%%

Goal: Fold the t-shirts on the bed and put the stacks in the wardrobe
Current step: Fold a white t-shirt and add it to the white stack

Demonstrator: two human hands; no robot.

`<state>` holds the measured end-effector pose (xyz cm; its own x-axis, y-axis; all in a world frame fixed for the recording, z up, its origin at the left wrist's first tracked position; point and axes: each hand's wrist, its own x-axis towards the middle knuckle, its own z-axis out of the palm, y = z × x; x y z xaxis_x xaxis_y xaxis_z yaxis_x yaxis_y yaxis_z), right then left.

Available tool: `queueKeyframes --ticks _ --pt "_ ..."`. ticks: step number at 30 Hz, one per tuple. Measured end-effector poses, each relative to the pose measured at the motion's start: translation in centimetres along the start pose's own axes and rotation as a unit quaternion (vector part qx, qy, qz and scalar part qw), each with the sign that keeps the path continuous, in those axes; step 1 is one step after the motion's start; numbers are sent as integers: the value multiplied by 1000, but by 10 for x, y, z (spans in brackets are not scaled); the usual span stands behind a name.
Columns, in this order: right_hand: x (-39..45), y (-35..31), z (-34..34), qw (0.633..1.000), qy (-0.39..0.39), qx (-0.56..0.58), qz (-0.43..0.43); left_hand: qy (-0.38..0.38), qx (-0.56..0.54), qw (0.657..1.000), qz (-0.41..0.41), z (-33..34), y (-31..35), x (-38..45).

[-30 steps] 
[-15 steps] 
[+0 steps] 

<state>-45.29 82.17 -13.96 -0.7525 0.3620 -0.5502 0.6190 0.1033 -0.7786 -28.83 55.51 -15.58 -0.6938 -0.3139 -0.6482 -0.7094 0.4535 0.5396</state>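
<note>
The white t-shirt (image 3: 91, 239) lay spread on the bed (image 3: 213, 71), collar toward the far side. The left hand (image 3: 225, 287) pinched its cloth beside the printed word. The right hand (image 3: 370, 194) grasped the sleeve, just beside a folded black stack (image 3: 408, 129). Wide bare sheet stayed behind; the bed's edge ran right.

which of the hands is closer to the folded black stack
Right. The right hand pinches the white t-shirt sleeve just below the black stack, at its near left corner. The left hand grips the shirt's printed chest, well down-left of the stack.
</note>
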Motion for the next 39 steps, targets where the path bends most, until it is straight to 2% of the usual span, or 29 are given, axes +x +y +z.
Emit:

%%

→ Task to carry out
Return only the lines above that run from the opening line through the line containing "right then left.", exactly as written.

→ Final answer
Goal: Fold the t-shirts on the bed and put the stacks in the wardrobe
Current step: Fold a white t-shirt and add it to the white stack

Demonstrator: two human hands; no robot.

`<state>` holds the measured end-effector pose (xyz cm; its own x-axis, y-axis; all in a world frame fixed for the recording, z up, its origin at the left wrist's first tracked position; point and axes: each hand's wrist, its own x-axis towards the middle knuckle, its own z-axis out of the palm, y = z × x; x y z xaxis_x xaxis_y xaxis_z yaxis_x yaxis_y yaxis_z), right then left.

The answer contains nothing further.